======== Input material

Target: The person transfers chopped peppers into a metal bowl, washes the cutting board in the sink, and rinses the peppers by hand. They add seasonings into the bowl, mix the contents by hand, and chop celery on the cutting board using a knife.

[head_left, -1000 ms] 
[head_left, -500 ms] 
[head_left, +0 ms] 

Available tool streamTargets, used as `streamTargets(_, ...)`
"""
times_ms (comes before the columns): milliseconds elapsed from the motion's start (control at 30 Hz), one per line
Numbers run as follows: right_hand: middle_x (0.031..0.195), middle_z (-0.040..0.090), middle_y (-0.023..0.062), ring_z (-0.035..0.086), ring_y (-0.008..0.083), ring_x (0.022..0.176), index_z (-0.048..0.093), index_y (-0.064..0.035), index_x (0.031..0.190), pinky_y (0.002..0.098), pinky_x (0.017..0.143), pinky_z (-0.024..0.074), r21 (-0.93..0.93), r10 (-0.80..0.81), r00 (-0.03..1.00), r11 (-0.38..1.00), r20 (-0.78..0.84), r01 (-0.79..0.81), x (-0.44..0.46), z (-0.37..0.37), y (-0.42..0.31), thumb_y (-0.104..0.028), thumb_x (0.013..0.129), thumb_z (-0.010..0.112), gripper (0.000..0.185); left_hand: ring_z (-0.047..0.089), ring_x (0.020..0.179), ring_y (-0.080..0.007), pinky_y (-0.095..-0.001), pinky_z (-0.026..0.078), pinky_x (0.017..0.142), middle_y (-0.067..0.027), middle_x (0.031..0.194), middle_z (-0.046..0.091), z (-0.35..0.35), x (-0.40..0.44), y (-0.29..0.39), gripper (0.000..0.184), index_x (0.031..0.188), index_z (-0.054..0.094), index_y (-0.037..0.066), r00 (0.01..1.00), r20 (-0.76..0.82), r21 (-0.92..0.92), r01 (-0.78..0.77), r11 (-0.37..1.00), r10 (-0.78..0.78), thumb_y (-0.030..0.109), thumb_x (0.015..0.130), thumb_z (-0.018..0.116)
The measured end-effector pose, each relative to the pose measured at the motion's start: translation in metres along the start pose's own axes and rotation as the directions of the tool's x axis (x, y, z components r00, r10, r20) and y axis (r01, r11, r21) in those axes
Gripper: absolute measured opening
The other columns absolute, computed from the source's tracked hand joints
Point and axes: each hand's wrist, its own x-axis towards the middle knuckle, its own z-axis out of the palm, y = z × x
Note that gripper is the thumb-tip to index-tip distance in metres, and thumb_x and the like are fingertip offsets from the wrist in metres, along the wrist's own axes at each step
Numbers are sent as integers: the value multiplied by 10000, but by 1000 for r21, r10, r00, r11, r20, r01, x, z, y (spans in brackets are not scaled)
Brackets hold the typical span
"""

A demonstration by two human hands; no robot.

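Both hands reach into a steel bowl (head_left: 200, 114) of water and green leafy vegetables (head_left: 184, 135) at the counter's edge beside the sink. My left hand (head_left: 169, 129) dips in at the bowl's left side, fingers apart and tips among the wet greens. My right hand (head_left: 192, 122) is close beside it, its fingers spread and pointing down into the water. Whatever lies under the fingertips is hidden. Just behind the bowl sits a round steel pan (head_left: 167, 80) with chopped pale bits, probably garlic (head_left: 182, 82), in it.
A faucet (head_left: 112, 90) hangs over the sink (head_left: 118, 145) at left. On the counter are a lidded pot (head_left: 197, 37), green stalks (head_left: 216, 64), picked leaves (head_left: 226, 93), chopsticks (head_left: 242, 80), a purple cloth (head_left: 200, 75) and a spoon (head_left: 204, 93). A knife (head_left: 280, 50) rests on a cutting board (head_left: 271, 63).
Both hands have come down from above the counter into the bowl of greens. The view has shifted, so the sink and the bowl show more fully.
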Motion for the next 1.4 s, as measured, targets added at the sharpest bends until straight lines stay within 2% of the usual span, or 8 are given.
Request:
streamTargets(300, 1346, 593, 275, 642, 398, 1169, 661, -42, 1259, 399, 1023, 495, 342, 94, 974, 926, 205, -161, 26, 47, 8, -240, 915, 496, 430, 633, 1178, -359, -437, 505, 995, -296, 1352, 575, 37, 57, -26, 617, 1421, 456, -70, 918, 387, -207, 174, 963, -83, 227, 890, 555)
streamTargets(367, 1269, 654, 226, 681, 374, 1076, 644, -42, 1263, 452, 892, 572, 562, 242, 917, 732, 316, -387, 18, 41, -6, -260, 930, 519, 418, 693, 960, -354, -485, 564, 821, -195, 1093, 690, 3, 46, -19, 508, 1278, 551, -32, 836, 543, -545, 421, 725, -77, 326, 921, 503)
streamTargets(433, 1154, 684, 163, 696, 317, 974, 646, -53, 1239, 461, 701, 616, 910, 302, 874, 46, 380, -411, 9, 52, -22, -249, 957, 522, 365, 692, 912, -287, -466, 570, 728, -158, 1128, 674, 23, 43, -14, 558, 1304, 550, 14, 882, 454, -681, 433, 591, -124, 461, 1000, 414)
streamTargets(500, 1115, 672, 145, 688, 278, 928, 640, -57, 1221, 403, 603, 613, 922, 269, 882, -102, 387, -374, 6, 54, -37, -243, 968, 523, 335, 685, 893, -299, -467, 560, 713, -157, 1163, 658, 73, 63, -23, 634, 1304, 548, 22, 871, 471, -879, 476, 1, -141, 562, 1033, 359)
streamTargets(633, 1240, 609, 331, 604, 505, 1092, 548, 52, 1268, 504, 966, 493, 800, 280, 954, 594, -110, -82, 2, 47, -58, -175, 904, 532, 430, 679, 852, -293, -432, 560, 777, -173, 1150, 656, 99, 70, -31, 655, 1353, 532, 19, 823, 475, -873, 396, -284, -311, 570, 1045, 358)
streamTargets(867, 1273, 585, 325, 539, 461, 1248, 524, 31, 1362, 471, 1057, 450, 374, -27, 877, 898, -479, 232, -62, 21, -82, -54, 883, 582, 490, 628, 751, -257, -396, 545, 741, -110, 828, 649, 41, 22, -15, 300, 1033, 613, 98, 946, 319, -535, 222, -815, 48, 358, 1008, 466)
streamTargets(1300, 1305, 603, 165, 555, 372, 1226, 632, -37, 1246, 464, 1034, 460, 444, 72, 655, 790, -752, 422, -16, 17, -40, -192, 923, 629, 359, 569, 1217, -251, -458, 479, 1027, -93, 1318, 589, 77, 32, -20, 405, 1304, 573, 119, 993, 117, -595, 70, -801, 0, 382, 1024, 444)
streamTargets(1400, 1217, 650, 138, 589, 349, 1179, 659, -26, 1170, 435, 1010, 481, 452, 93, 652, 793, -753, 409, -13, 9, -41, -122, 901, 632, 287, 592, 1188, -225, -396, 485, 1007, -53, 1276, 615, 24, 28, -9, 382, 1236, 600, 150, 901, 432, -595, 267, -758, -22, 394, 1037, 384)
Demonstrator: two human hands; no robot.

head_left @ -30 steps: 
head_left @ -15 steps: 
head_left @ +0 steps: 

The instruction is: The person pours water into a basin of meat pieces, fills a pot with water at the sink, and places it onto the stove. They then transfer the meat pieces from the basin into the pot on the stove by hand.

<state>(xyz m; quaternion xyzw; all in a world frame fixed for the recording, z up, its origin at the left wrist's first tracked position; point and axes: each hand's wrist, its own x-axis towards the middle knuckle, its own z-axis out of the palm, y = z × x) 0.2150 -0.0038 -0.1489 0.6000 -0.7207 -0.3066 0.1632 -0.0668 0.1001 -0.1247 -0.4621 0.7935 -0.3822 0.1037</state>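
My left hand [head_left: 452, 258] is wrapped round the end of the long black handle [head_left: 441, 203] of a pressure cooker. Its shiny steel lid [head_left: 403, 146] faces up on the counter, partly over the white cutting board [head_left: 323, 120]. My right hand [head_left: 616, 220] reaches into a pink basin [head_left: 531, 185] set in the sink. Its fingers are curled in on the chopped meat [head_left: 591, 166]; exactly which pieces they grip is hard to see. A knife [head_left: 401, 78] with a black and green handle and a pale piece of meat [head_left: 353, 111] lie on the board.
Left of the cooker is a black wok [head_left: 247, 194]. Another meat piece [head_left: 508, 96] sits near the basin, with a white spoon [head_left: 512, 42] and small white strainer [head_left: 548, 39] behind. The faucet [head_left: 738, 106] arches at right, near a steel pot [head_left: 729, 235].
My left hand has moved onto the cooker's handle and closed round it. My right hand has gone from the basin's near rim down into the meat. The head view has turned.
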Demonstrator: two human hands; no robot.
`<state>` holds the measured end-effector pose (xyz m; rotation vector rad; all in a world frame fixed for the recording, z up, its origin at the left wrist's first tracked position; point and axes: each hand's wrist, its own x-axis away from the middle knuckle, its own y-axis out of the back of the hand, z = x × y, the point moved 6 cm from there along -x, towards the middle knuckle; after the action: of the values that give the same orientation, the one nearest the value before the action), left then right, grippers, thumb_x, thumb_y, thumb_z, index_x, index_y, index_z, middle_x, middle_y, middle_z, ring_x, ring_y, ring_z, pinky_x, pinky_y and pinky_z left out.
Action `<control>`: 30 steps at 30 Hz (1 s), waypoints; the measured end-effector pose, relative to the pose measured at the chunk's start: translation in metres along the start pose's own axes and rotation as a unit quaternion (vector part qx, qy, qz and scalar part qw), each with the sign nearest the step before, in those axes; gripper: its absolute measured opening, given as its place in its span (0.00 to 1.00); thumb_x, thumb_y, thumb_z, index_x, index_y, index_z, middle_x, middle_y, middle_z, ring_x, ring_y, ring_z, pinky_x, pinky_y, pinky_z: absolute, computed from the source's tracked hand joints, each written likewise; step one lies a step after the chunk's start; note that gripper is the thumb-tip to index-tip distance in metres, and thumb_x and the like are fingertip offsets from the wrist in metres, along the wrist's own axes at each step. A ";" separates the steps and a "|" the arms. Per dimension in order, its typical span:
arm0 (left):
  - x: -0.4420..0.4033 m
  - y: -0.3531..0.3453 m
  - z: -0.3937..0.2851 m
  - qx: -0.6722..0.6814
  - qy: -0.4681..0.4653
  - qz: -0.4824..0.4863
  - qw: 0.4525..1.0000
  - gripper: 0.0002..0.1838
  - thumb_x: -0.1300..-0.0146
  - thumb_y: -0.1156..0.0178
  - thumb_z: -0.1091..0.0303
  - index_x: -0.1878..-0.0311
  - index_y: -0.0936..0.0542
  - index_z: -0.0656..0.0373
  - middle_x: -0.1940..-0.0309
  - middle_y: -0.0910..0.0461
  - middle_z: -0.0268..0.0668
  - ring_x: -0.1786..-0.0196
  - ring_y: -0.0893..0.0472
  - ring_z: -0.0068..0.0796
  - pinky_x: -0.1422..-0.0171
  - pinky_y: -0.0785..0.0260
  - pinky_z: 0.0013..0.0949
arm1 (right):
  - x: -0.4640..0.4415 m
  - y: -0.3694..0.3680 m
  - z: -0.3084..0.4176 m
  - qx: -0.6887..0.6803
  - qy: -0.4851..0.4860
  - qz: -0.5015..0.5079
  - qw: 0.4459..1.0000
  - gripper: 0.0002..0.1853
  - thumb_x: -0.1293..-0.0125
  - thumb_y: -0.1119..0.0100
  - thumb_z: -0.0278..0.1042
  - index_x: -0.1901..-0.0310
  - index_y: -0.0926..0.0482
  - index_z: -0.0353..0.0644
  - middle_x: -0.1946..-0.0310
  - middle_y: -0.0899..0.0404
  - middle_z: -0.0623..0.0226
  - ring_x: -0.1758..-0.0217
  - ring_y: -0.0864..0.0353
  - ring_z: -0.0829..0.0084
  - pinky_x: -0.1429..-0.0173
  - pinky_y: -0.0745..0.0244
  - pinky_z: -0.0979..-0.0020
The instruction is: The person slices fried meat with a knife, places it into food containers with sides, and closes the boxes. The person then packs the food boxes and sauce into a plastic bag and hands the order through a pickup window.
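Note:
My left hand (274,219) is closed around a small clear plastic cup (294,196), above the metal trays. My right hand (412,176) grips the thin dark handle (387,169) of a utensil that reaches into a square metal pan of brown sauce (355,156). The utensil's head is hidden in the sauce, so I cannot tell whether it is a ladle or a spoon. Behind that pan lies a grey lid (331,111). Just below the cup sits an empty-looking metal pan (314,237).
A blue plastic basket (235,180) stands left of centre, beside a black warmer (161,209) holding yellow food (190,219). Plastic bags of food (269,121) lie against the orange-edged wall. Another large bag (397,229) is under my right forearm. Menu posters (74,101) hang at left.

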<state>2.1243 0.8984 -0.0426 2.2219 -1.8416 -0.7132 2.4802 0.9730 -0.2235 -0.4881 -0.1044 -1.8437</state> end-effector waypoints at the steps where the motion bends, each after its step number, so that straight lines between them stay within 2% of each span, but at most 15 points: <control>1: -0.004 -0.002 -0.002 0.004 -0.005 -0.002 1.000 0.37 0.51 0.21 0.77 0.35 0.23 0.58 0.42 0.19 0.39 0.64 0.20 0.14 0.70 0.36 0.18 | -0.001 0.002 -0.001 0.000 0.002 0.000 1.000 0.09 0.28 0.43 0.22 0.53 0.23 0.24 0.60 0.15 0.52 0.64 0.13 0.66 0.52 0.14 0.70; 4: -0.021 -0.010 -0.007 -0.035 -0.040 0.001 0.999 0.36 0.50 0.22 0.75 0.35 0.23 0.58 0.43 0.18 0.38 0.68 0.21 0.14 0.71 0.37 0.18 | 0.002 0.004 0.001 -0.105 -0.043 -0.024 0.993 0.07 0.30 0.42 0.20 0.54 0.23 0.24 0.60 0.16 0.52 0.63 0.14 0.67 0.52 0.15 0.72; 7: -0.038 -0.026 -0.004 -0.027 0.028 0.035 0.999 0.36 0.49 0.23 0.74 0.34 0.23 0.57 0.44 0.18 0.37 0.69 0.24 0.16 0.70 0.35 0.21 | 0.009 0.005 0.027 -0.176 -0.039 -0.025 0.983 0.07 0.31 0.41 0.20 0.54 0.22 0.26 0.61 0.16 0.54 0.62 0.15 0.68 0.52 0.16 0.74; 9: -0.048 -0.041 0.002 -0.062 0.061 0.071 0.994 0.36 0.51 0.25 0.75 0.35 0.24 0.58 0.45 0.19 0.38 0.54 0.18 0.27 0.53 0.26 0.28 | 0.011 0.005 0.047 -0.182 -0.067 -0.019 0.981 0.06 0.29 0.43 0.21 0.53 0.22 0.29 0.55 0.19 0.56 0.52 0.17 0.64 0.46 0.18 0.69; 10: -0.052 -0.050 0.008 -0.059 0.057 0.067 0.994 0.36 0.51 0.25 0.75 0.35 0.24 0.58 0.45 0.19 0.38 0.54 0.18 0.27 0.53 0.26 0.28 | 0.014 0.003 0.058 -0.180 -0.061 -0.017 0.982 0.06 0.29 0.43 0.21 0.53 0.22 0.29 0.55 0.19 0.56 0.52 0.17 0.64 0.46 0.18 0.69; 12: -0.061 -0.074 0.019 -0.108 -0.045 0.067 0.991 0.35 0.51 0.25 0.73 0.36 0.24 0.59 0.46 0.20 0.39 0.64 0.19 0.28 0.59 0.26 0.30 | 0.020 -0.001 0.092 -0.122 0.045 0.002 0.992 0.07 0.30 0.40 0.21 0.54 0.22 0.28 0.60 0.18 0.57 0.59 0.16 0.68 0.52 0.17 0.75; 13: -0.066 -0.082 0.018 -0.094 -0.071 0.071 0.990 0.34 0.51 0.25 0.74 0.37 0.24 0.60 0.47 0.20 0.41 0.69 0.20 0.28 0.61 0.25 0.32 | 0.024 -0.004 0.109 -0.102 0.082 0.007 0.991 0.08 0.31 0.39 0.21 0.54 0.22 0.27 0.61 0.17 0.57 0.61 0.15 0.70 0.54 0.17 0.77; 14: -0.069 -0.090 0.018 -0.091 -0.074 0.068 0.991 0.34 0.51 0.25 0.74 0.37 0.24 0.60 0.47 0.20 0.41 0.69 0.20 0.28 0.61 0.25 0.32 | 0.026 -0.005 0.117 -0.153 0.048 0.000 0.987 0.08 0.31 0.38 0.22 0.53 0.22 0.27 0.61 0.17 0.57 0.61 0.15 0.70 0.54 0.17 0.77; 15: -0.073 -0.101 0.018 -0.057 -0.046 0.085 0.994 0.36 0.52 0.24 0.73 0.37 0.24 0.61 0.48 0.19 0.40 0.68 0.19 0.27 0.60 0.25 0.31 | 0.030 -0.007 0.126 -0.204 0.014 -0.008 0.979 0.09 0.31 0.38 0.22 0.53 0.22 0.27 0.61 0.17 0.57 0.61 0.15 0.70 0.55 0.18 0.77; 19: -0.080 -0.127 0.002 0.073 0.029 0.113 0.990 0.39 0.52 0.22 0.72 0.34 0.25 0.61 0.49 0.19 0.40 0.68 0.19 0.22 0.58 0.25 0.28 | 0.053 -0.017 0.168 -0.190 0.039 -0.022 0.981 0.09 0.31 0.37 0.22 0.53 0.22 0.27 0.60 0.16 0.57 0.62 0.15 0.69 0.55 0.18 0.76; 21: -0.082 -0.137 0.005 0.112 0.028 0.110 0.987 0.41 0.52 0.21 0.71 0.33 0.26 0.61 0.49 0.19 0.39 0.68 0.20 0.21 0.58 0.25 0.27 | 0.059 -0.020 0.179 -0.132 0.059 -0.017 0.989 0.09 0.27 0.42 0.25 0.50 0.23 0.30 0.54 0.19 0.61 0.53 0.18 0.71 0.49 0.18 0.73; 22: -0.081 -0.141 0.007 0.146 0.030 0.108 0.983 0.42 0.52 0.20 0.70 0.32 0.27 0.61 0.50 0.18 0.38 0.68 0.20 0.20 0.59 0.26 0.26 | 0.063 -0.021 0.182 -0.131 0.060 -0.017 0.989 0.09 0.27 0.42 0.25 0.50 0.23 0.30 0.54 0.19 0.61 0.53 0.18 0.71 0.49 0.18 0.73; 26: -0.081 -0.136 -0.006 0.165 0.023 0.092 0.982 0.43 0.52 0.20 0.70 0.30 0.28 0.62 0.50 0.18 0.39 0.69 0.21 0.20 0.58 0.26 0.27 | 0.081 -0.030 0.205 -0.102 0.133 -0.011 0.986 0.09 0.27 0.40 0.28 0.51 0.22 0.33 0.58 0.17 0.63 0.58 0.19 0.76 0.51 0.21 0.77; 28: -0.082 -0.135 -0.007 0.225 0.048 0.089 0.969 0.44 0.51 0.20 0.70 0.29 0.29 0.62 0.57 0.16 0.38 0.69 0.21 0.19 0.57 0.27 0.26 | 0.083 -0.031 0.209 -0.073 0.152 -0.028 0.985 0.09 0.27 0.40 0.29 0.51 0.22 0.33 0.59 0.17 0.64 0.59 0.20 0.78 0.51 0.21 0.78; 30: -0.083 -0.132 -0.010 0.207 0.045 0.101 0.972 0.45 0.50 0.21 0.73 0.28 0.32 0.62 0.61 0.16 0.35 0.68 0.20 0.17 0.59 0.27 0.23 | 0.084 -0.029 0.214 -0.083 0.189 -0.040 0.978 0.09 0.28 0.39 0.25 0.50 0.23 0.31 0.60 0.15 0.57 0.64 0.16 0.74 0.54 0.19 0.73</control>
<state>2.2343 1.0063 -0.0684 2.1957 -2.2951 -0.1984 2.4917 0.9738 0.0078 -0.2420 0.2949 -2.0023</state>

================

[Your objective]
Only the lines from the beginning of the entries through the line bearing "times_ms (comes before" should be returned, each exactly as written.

[Reply to the exercise]
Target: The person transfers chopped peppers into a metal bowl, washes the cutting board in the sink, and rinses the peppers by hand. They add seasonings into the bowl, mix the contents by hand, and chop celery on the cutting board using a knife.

[head_left, -1000 ms] 
[head_left, -500 ms] 
[head_left, +0 ms] 

Available tool streamTargets, used as `streamTargets(_, ...)`
"""
times_ms (comes before the columns): milliseconds elapsed from the motion's start (control at 30 Hz), one per line

No other output is needed; the exercise is complete.